Scan the data below for the string "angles". Show every line where it turns up.

» Records for this exercise:

■ ■ ■ ■ ■

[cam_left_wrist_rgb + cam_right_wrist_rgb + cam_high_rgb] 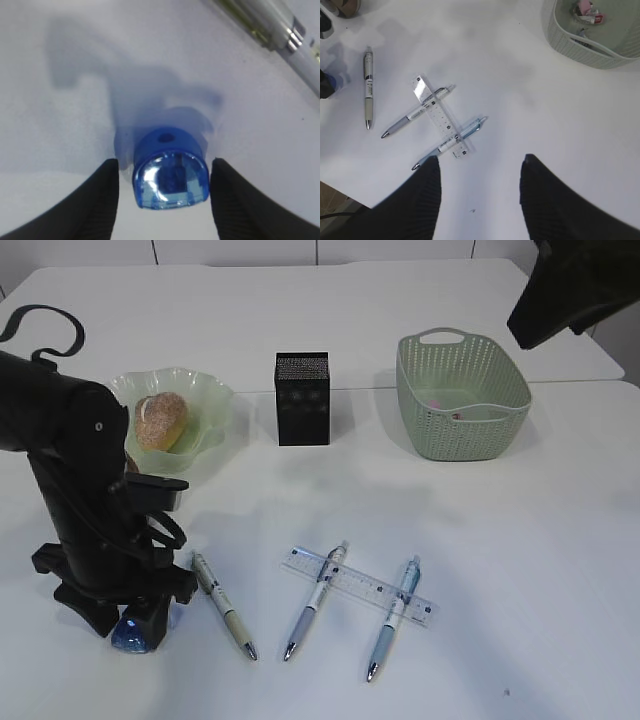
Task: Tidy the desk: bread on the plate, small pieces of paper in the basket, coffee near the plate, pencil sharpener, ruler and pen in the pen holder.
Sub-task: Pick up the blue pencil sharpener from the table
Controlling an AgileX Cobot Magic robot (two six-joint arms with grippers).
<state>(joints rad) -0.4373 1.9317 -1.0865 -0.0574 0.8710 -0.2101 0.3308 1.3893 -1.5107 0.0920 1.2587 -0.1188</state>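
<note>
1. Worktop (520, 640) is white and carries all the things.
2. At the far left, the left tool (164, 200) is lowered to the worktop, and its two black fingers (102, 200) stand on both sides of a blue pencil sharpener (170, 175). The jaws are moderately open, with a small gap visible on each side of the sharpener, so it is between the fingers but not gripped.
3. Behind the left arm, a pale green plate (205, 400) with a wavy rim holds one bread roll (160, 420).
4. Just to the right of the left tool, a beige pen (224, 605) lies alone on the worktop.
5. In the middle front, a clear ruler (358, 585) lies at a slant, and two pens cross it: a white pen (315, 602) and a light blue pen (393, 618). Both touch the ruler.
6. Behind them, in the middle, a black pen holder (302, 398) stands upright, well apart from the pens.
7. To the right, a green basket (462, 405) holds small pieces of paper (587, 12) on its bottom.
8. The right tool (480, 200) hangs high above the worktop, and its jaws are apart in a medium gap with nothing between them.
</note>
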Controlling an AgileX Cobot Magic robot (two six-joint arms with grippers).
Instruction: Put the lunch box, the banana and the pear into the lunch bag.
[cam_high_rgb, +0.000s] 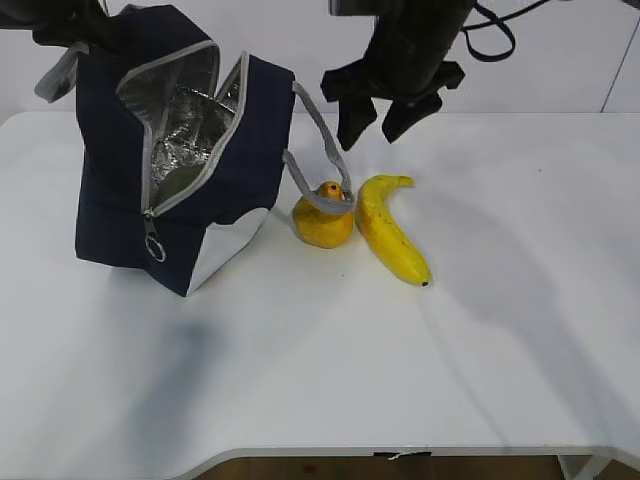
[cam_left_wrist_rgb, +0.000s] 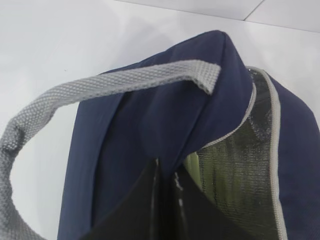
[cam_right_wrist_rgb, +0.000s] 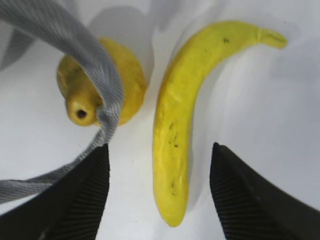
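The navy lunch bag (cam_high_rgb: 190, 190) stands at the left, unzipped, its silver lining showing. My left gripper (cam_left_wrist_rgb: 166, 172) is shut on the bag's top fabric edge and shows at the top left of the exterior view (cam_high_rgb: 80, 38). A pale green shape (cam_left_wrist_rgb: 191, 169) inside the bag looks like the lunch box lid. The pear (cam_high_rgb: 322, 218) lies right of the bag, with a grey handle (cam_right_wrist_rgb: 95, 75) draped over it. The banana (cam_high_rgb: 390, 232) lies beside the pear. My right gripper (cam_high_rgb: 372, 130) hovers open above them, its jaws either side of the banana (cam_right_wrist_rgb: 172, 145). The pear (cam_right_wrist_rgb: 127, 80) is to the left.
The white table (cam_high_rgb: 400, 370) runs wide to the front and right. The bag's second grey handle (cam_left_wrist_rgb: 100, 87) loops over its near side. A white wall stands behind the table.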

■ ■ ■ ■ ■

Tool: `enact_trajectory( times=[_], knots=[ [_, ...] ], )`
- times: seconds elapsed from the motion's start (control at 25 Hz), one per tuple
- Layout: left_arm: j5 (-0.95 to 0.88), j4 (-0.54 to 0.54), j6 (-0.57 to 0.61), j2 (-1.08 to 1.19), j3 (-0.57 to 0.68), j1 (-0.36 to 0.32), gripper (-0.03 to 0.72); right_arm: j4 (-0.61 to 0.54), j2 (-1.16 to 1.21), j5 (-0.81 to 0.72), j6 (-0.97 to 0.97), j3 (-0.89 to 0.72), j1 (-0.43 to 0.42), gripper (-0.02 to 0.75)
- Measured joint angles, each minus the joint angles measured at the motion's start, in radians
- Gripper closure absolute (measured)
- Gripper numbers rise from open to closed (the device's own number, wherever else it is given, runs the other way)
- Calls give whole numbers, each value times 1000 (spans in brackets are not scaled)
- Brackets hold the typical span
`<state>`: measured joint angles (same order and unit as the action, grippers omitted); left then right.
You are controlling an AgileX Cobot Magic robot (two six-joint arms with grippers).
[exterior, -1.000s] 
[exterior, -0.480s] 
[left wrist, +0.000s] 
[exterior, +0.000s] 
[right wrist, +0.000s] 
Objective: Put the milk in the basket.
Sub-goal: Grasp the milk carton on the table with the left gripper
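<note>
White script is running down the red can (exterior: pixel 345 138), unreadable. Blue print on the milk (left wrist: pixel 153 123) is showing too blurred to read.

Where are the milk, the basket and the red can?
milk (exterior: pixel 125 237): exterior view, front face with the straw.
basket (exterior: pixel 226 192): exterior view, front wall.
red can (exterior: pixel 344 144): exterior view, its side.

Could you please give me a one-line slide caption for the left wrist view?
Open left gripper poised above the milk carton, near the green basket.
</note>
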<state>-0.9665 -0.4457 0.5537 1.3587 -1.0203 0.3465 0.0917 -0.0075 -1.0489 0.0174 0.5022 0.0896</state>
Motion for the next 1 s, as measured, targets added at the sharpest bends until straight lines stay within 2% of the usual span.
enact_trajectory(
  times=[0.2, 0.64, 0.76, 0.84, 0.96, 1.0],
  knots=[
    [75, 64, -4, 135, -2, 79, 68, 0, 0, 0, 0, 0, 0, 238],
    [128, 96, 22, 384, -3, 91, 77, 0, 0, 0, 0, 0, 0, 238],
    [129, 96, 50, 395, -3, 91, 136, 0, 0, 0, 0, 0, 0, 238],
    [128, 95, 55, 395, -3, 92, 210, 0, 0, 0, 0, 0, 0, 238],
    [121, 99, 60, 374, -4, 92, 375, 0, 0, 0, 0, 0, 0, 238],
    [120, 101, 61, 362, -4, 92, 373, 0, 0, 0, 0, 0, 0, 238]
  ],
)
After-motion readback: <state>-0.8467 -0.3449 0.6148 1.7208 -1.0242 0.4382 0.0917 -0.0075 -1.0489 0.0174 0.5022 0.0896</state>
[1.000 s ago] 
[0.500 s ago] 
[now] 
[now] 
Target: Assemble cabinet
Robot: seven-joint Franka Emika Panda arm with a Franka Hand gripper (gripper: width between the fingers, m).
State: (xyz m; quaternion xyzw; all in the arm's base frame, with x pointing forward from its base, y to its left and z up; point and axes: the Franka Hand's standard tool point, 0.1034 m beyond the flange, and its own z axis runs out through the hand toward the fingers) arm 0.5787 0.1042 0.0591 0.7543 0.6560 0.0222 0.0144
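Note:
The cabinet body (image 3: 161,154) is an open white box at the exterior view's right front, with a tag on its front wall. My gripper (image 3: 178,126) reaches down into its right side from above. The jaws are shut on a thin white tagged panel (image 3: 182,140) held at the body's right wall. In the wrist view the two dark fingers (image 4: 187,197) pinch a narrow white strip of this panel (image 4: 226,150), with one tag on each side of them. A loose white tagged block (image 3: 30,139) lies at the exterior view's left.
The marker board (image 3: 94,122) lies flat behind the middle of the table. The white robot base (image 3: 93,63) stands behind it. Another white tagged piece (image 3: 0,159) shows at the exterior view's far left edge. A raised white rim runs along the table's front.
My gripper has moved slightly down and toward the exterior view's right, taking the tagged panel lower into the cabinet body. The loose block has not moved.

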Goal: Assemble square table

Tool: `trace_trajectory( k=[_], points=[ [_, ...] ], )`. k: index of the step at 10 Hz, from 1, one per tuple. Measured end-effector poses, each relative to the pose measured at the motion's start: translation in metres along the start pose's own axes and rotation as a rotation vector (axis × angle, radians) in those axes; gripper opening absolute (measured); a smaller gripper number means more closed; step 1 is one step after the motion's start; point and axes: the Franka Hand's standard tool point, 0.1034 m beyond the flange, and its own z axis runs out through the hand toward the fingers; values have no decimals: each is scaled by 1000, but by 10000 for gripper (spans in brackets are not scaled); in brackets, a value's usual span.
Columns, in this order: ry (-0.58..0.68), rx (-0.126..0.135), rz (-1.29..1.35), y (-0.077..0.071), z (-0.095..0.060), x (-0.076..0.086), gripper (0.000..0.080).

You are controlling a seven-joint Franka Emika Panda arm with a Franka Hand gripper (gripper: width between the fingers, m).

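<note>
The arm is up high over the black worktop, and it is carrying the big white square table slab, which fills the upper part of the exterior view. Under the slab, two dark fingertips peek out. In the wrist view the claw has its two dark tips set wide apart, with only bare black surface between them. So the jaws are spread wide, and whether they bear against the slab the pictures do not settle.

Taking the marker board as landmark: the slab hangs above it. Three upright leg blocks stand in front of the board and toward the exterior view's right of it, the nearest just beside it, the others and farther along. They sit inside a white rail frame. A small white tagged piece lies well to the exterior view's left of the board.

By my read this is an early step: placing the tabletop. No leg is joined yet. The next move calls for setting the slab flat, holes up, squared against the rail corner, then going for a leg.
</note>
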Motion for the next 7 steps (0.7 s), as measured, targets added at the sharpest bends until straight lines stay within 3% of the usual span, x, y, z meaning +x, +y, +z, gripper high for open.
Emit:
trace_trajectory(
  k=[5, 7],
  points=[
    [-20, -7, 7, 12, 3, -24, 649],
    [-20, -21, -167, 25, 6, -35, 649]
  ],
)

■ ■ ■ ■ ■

» Answer to the problem:
- Measured joint angles, each minus the joint angles measured at the motion's start, in radians
`<state>`: measured joint angles (same order and unit as the action, grippers omitted); left then right.

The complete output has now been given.